22 de marzo de 2013

Con tus impuestos hago mi marketing


Publicado en Los Tiempos y Página Siete. Foto: Sergio Llobet.

Era 1997 y la Alcaldía de Cochabamba había preparado una premiación a los campeones intercolegiales de los distintos deportes. El colegio en el que estudiaba había logrado el título en atletismo. Era la primera premiación que yo recibía de una autoridad política, y en este caso nada menos que del Alcalde, un excapitán del ejército que por aquellos días gozaba de gran popularidad en la ciudad y se autoapodaba “Bombón”.
Formamos una línea recta los 10 integrantes del equipo en el escenario de la Casa de la Cultura, lugar que había visitado muchas veces para ver obras de teatro, y el edil gentilmente nos fue entregando las medallas, uno a uno. Luego de un par de fotos, observamos inmediatamente nuestra presea con curiosidad. Sorpresa la nuestra cuando vimos que en una cara de la medalla estaba el escudo del municipio y en la otra relucía en alto relieve una inscripción que decía ¡Felicidades Manfred!, acompañada de esa paloma que representaba el logo de su hoy extinto partido político, NFR. Nos miramos con algunos compañeros y nos entró la risa nerviosa, pero el asunto no fue a más. Nunca entendí si esa era una felicitación suya a los deportistas o nosotros le felicitábamos a él. Imagino que la ambigüedad era parte de la estrategia.
Desde ese entonces he podido participar en numerosos juegos deportivos nacionales. Ese mismo año en los “Juegos Deportivos Estudiantiles Gonzalo Sánchez de Lozada”, y el siguiente en los “Juegos Nacionales Hugo Bánzer”. Hoy en día los juegos se llaman “Evo Morales”. Todos estos entramados deportivos jamás han podido dejar de lado ese afán de propaganda y autobombo heredado de tiempos coloniales, publicidad gratuita para el político portador del nombre, pero de gran rentabilidad en cuanto a marketing político.
Lo que estos individuos hacen no es nuevo. Es una herencia directa del absolutismo y de la monarquía ibérica, que sigue con la tradición de honrar a su monarca, símbolo y seña de la españolidad por herencia, no por mérito. No se crean que allí no pasa: en todos los deportes se juega la Copa del Rey y de la Reina; y los premios culturales, científicos y deportivos más importantes se llaman Príncipe de Asturias.
Mucho más raro es ver en países anglosajones o en repúblicas modernas propaganda política en actos patrocinados con dinero público de mandatarios o autoridades en ejercicio. Las estatuas gigantes o el cambio de nombre de ciudades enteras es más bien un rasgo que recuerda a los resabios estalinistas, que acabaron como acabaron.
Estos días se ha armado un gran revuelo por el afán de algunos servidores públicos de rebautizar el aeropuerto orureño con el nombre del presidente del Estado Plurinacional. A mí los nombres de aeropuertos me tienen sin cuidado, inclusive sería proclive a vender o alquilar los mismos, como se hace en muchos de los estadios y teatros alrededor del planeta.
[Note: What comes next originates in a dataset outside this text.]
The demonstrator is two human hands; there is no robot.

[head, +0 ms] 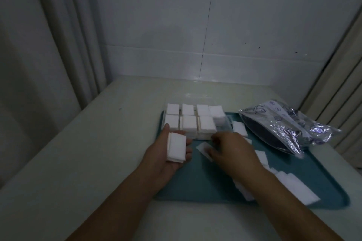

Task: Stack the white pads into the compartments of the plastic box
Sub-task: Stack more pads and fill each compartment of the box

Lo que me agrada menos es que si un faraón o un megalómano –o su jefe de campaña– quiere tener su nombre o marca al frente de estas infraestructuras, pague su capricho con fondos provenientes de las arcas públicas y de los impuestos del ciudadano.
Y que esta repugnante práctica haya sucedido durante años, que ocurra en España o en Irak, no defiende el hecho mismo. Que probablemente los mismos políticos y autoridades no lo hayan exigido puede ser cierto, pero que se rodeen de llunkus, serviles cortesanos y áulicos, eso es un signo inequívoco y peligroso para todos.